[Problem statement] From the listing below, restate word for word the lines from the line containing "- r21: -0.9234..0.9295" down through the line containing "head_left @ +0". Exclude pictures.

== Data supplied ==

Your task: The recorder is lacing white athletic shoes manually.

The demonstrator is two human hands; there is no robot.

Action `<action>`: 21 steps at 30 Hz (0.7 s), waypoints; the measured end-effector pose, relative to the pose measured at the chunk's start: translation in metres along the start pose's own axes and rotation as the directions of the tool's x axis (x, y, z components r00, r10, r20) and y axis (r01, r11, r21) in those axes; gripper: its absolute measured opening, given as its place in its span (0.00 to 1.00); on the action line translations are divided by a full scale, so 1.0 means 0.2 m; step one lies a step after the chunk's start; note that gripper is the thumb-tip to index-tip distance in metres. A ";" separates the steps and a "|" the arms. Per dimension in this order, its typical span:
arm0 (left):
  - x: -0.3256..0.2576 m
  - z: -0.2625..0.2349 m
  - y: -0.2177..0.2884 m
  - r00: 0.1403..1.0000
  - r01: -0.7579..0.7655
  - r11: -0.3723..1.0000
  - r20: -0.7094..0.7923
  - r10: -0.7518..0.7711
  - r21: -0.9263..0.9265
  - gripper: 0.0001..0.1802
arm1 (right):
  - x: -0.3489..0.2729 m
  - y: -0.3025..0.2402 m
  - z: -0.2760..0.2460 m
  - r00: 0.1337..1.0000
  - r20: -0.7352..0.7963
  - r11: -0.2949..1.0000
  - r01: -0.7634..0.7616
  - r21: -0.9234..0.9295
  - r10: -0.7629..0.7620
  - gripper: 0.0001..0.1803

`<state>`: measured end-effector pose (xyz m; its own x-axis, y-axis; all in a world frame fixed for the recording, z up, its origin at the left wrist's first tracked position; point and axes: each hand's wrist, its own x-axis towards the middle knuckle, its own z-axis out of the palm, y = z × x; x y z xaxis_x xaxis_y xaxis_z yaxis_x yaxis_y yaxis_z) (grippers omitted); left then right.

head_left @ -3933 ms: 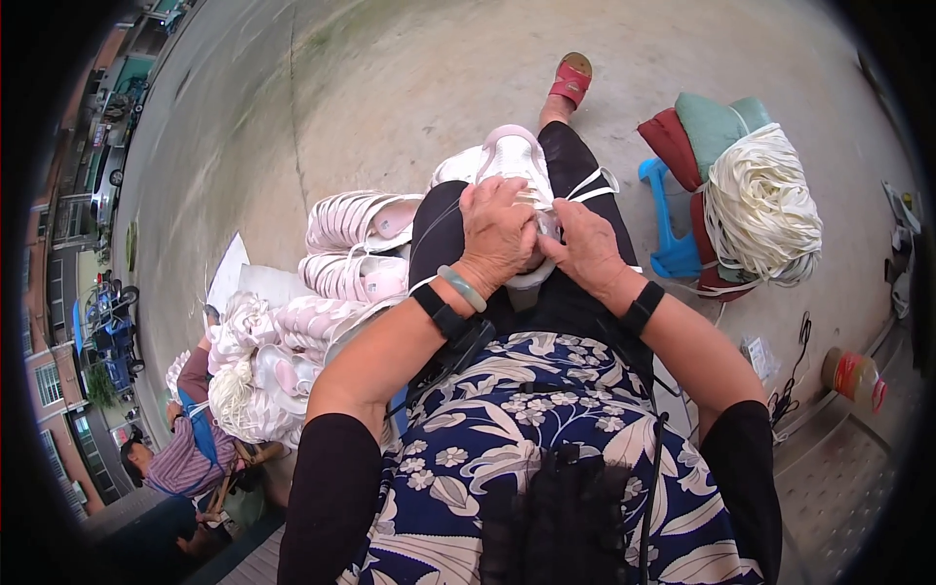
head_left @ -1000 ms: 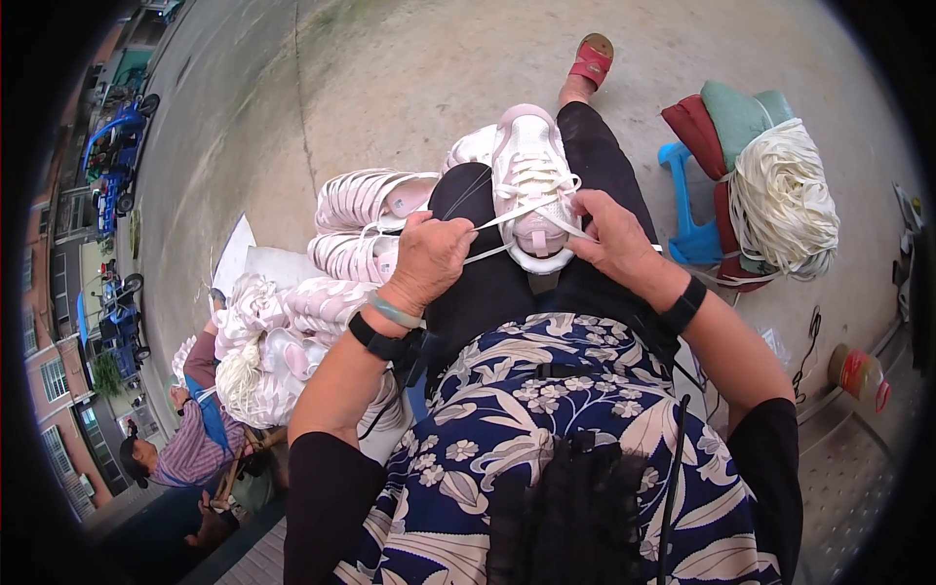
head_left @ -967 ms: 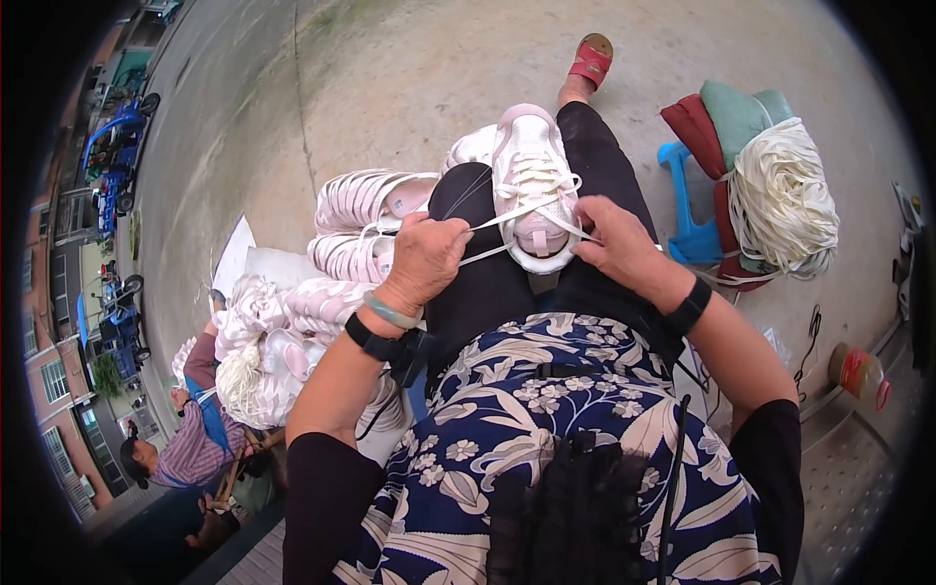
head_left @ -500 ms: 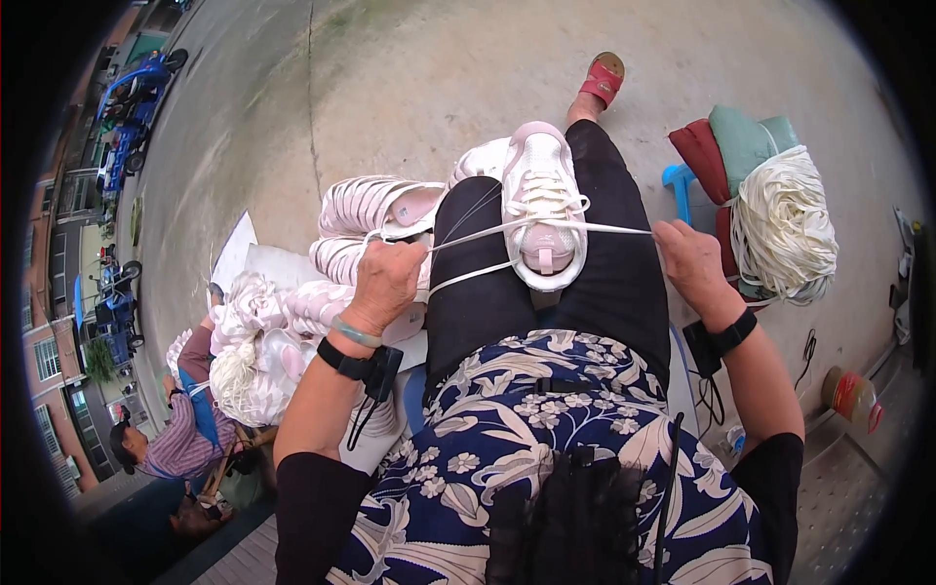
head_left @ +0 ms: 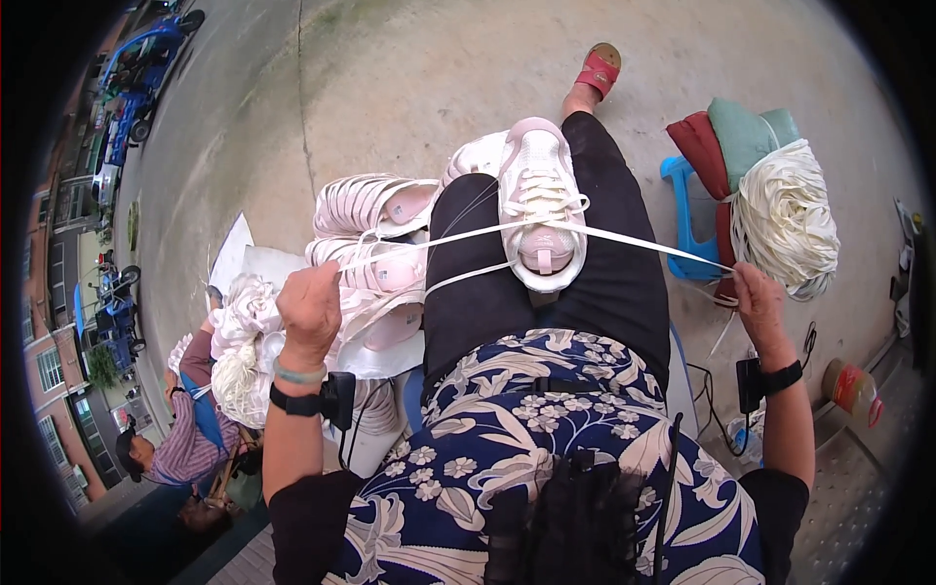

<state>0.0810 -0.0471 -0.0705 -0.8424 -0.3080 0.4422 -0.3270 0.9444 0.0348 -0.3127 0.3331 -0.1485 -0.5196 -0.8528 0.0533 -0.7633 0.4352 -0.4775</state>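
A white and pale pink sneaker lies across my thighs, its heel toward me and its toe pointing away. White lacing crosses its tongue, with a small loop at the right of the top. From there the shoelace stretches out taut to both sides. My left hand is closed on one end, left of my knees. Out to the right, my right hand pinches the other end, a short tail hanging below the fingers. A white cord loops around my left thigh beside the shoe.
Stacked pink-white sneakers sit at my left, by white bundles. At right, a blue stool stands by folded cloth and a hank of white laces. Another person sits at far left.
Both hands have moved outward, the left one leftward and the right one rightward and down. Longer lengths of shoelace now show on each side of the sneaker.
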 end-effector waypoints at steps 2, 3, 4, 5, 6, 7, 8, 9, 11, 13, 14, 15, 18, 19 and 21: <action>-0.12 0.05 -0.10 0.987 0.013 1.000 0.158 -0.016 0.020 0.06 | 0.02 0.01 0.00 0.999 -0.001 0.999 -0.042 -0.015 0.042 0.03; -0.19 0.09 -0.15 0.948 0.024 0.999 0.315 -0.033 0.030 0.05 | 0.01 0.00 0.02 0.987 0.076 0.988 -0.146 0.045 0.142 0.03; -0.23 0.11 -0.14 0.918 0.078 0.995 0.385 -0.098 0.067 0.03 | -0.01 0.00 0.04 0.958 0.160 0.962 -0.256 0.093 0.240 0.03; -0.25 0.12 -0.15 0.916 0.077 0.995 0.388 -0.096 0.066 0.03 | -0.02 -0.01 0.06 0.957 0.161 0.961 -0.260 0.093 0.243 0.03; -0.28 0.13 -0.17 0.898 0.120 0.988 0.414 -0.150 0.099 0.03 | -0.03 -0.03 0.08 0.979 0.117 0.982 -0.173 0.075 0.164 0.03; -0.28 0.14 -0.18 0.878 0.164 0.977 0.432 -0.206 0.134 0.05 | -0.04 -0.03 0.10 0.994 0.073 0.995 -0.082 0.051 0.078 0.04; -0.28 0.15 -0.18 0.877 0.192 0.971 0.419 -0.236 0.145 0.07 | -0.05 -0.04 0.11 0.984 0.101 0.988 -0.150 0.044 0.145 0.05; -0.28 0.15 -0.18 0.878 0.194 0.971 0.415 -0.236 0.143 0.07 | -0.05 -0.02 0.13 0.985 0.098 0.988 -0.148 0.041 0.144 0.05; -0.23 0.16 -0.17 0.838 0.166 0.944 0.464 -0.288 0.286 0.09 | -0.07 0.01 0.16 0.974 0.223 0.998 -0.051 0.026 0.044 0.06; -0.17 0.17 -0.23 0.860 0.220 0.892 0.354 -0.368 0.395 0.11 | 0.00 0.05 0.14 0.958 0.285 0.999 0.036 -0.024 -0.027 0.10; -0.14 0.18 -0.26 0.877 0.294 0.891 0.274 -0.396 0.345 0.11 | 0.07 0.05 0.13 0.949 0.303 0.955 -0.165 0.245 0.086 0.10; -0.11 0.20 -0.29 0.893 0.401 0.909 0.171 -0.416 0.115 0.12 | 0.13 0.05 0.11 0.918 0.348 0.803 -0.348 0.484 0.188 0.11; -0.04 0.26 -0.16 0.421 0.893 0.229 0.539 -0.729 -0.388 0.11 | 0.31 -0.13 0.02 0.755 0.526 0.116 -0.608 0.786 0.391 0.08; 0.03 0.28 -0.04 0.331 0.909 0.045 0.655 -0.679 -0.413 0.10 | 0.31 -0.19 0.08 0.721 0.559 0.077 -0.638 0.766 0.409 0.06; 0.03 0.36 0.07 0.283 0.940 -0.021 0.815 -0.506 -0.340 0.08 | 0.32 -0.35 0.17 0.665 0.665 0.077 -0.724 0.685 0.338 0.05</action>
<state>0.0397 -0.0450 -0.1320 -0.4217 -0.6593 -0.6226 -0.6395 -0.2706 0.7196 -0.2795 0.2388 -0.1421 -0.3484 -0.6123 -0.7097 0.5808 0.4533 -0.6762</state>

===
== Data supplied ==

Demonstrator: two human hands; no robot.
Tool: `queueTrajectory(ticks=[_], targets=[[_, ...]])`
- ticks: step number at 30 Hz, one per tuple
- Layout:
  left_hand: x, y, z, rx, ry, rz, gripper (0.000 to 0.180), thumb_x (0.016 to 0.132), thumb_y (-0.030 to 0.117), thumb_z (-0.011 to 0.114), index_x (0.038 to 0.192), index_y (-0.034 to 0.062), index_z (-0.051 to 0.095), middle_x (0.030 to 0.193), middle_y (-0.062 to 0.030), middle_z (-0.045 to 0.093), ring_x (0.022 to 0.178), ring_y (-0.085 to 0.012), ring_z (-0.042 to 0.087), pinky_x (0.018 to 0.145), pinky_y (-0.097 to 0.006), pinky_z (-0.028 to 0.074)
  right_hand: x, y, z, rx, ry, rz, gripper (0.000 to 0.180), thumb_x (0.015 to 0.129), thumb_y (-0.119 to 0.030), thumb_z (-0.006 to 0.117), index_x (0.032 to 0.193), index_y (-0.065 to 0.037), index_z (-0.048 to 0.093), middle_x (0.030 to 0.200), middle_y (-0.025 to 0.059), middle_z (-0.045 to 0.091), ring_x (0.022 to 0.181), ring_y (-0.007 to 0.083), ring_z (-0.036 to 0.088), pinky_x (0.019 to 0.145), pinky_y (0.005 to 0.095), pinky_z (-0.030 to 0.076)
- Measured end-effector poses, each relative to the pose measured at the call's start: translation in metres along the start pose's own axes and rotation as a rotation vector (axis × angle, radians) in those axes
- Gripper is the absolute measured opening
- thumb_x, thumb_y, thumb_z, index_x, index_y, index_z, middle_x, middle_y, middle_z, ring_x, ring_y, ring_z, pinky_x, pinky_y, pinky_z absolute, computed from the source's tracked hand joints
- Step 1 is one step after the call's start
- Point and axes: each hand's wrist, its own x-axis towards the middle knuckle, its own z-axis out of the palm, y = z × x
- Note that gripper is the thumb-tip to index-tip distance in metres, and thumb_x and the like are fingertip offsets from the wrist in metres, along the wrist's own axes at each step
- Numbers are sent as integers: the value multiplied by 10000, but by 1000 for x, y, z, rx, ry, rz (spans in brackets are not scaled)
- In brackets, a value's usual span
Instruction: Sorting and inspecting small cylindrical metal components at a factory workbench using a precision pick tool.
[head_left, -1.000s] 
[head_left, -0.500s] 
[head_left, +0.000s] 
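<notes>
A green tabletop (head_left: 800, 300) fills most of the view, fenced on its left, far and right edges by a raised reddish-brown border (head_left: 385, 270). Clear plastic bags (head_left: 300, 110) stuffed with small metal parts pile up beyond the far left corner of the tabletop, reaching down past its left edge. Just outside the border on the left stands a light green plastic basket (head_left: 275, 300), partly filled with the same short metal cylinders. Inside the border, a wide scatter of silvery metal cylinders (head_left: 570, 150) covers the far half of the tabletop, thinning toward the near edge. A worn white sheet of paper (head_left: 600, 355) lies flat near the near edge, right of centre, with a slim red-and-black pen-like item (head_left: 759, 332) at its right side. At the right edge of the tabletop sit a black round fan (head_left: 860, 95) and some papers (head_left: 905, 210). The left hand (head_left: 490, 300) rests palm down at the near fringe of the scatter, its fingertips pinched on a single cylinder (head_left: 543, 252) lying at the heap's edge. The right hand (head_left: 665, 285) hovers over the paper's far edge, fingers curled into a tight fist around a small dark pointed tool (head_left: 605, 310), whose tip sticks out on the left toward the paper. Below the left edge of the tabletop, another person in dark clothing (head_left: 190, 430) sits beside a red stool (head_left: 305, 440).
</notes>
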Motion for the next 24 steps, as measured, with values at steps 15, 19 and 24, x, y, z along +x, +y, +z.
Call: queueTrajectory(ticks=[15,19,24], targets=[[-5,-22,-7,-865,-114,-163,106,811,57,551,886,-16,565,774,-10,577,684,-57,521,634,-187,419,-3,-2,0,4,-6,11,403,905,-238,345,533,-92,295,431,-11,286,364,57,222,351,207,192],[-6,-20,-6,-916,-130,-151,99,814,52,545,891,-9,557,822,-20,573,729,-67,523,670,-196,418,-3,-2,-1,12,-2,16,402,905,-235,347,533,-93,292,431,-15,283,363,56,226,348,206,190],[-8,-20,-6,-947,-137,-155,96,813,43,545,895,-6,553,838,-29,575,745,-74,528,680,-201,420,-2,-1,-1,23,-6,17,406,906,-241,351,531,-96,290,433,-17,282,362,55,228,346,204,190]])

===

[Result for this task]
  - r21: -0.9234..0.9295
  - r10: -0.7629..0.7620
  - gripper: 0.0001..0.1803

`<state>`: measured end-effector pose (xyz m; its own x-axis, y-axis; all in a world frame fixed for the recording, z up, its origin at the left wrist's first tracked position; point and axes: each hand's wrist, its own x-axis towards the middle knuckle, its own z-axis out of the palm, y = z × x; x y z xaxis_x xaxis_y xaxis_z yaxis_x yaxis_y yaxis_z) (grippers omitted); left then right.

head_left @ -3933 ms: 
head_left @ -1000 ms: 
head_left @ -967 ms: 
head_left @ -500 ms: 
head_left @ +0 ms: 

No further response is required.